Restriction to the autographic text is a common-sense move made at some
point by all evangelicals, for all want to guard the extraordinary quality of
God’s written Word.
The Importance of the Restriction
We have now rehearsed the
biblical understanding of the relation of the autographa to copies and the
significance of each. We have explained
the sense in which evangelicals restrict inerrancy to the autographa and the
implication this has for current copies, and we have established the
theological rationale for that restriction.
But the question quickly arises as to whether this is not, after all,
just a trivial discussion, since the autographa are beyond our reach. Piepkorn declares, “Since the original
documents are inaccessible and apparently irrecoverable, the ascription of
inerrancy to these documents is in the last analysis practically irrelevant.”[83] Evans rhetorically asks, how does it affect
the value of today’s errant record that the error was not there originally?[84]

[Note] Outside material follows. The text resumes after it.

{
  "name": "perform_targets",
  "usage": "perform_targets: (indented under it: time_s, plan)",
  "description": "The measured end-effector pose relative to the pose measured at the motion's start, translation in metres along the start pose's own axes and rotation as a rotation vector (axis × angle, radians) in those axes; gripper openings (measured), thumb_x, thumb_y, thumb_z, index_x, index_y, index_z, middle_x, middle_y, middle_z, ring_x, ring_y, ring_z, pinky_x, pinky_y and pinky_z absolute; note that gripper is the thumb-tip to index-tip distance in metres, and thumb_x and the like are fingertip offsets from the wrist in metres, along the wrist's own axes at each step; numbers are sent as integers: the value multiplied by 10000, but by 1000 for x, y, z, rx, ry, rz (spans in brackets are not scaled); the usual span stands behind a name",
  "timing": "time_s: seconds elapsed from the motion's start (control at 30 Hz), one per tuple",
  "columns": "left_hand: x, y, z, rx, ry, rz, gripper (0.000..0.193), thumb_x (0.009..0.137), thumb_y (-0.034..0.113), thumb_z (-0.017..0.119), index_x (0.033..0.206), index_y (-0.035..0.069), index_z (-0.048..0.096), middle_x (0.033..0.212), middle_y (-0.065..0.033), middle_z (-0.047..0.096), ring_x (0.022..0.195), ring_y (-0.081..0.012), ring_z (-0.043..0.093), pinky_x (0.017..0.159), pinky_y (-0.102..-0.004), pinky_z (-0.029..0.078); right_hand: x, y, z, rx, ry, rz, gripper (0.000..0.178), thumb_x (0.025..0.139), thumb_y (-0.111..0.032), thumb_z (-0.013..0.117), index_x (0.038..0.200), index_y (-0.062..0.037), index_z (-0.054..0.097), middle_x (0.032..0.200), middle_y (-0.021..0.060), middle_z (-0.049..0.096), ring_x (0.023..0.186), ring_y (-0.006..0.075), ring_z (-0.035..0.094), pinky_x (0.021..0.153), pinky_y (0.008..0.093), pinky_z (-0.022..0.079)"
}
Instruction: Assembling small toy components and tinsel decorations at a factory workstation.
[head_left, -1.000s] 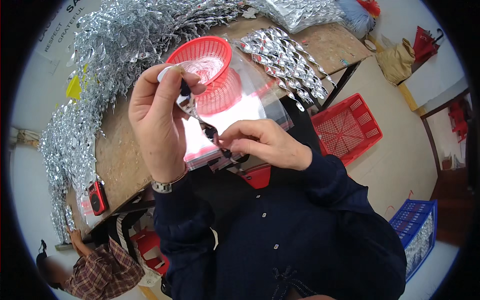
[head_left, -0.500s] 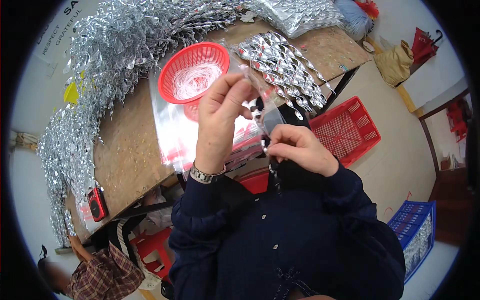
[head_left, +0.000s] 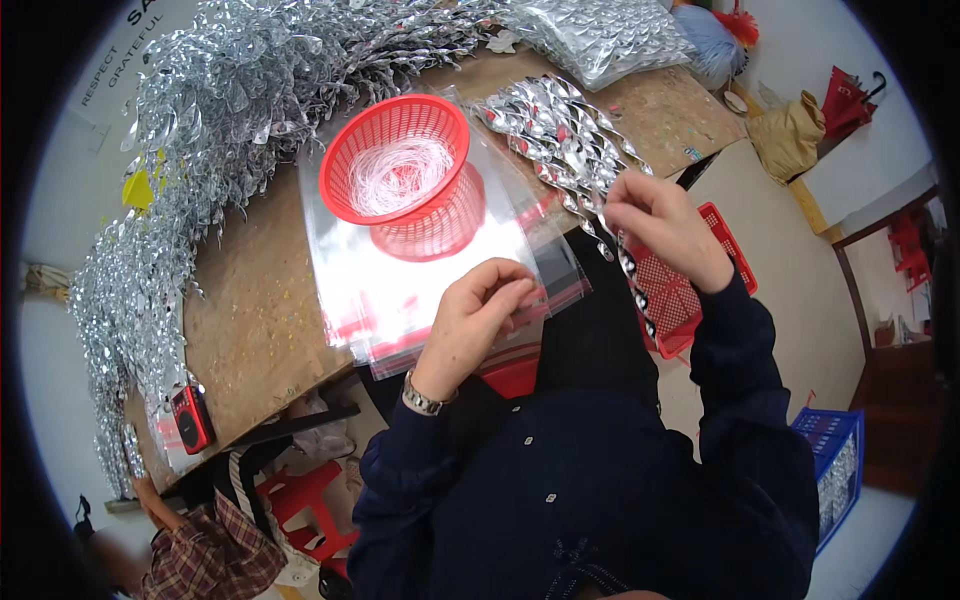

The direct response to this
perspective is that restricting inerrancy to the autographa enables us to consistently confess the
truthfulness of God – and that is quite important indeed! Inability to do so would be quite theologically
damaging. Only with an inerrant
autograph can we avoid attributing error to the God of truth. An error in the original would be
attributable to God Himself, because He, in the pages of Scripture, takes
responsibility for the very words of the biblical authors. Errors in copies, however, are the sole
responsibility of the scribes involved, in which case God’s veracity is not
impugned.
Some years
ago a “liberal” theologian . . . remarked that it was a matter of small
consequence whether a pair of trousers were originally perfect if they were now
rent. To which the valiant and witty
David James Burell replied that it might be a matter of small consequence to
the wearer of the trousers, but the tailor who made them would prefer to have
it understood that they did not leave his shop that way. And then he added that, if the Most High
must train among knights of the shears He might at least be regarded as the
best of the guild, and One who drops no stitches and sends out no imperfect
work.[85]
If the Scriptures, like the works
of Homer and others, came to us merely by God’s general providence in history,
then errors in the original might make little difference to us, but inspiration
is another thing altogether. “Amazing
indeed is the cavalier manner in which modern theologians relegate this
doctrine of an inerrant original Scripture to the limbo of the unimportant,”[86]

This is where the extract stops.